Yes, when Muhammad died he suffered from a permanent post-mortem erection, sometimes called “angel lust.” The medical term for the condition is priapism, and it sometimes occurs when people die suddenly by hanging or due to stroke, poisoning, or brain embolisms. This is the same condition that can cause erections “lasting four hours or more” after taking popular prescription medications to treat erectile dysfunction, such as Viagra and Cialis.


So after washing Muhammad through his shirt they plied on three layers of burial garments and put him back on his bed. Then his companions disputed over where to bury the Prophet of Islam. It was finally agreed to bury him directly below his bed. So Wednesday night they started to dig his grave.  His wife Aisha didn’t even know about the burial until she heard the sound of pickaxes. Ibn Hisham also reported, “No man acted as imam in the prayers over the apostle." (pg. 688)


Why the secrecy in burying Muhammad inside a house in the middle of the night? Not only was his appearance disgraceful and distressing, but his companions feared disputes would break out over this successor. In fact, the rivalry between Sunni and Shiite factions of Islam began at that moment. Four of the first five caliphs, the “rightly guided” successors to Muhammad, were murdered. Furthermore, his companions feared Muslims would leave Islam when they learned about Muhammad’s death.

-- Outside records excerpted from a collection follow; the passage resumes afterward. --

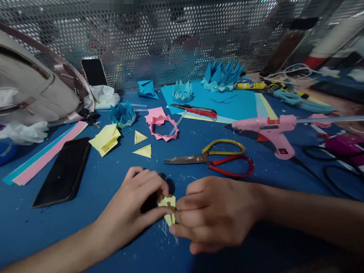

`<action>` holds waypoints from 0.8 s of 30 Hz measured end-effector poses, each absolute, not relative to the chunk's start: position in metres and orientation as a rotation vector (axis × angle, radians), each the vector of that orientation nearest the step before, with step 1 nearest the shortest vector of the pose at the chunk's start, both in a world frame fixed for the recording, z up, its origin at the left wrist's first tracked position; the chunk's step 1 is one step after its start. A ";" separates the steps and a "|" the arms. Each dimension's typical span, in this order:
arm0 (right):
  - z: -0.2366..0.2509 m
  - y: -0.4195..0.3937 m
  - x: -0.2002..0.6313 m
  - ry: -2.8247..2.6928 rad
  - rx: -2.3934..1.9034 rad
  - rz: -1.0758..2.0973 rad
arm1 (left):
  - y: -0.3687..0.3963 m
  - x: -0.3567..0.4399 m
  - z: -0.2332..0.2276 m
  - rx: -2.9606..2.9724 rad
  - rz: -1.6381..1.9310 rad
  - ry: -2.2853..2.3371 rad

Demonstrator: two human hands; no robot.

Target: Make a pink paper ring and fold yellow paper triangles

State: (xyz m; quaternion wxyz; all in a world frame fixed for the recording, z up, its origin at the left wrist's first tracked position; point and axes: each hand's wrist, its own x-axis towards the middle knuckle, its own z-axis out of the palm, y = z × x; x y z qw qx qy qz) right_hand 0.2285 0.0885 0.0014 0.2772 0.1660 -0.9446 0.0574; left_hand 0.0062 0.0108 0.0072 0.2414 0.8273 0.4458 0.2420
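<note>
Yellow paper piece [169,206] is pinched between left hand [130,214] and right hand [214,218], each grip pressed on it.

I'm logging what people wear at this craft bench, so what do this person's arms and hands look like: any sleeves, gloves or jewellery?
Both forearms are bare as far as the picture shows, with no sleeve in view. The left hand and right hand wear no gloves, and no rings, watch or bracelet show. Dim light hides finer marks.
</note>
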 end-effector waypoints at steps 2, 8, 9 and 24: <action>0.003 0.088 0.228 -2.542 0.454 0.159 | 0.005 0.001 0.010 2.367 0.792 1.220; 0.007 0.089 0.227 -2.601 0.430 0.197 | -0.021 -0.016 0.008 3.078 0.839 0.982; 0.007 0.090 0.226 -2.602 0.429 0.197 | -0.023 -0.018 0.007 3.170 0.731 0.924; 0.000 0.100 0.228 -2.572 0.244 0.259 | -0.027 -0.024 -0.020 3.259 0.485 0.993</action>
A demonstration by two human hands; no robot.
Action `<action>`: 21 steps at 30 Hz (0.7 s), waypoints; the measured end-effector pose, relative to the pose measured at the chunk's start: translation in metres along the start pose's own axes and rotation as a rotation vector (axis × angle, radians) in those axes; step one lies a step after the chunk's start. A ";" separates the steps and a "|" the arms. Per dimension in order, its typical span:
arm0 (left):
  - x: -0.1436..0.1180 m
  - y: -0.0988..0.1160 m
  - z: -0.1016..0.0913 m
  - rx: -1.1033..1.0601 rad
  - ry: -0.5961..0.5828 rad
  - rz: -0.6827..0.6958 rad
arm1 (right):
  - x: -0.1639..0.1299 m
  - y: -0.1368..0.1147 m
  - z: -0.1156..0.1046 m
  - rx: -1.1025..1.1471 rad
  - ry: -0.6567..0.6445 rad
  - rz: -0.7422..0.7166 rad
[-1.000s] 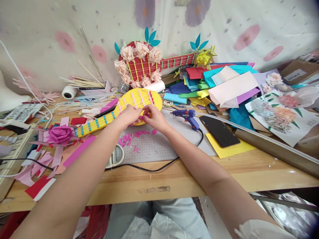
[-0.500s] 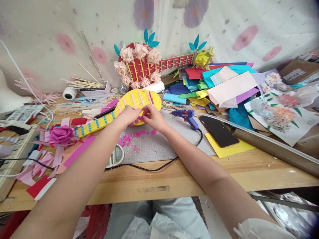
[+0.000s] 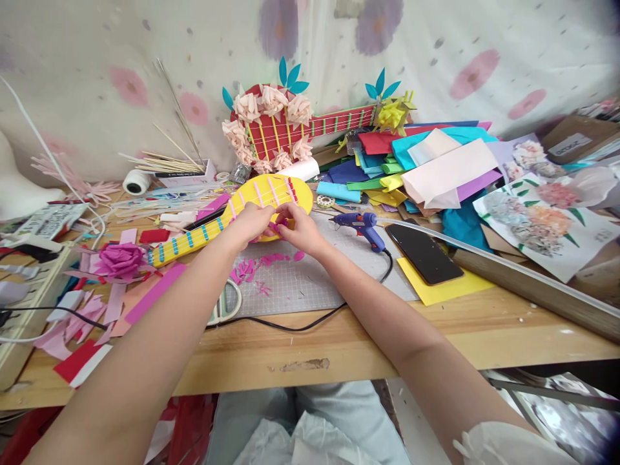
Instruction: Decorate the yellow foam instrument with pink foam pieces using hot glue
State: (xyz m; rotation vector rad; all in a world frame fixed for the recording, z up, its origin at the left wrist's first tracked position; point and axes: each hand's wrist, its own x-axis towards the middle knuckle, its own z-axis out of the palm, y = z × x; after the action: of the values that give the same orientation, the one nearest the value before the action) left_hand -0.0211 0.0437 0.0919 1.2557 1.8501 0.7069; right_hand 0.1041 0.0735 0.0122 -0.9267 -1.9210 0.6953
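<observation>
Table point(image 3: 368, 345): wooden, littered with paper scraps.
Paper stack point(image 3: 426, 165): far right, well clear of hands.
Guitars: two; red guitar point(image 3: 285, 126) against wall, yellow guitar point(image 3: 232, 216) flat at centre.
Glue gun point(image 3: 361, 226): one, just right of hands.
Phone point(image 3: 423, 253): one.
Left hand point(image 3: 252, 223): fingers curled, pressing on yellow body.
Right hand point(image 3: 300, 227): pinching small pink piece point(image 3: 279, 227) at body edge.

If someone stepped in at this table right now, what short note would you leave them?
Left hand and right hand: both at the near edge of the yellow paper guitar, fingers pinching a small pink paper piece between them.
Around them: pink scraps on the cutting mat, scissors at its left, blue glue gun to the right.
Done: strings and frets are on.
Left: pink piece not visibly fixed.
</observation>
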 end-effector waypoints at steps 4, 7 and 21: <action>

Ibn Hisham commented, “I have heard that Aisha used to say, ‘When the apostle died the Arabs apostatized and Christianity and Judaism raised their heads and disaffection appeared.’“ (pg. 689) Muhammad’s death prompted the Ridda Wars (or Wars of Apostasy) in which thousands of Muslims died trying to escape from Islam. To this day, Muslims are still trying to leave Islam –an act which is a capital crime in Islam and in no other religion.


*This quote can be found in Edward Gibbon’s, "The Decline and Fall of the Roman Empire" (1776), Volume 9, page 89, footnote 175.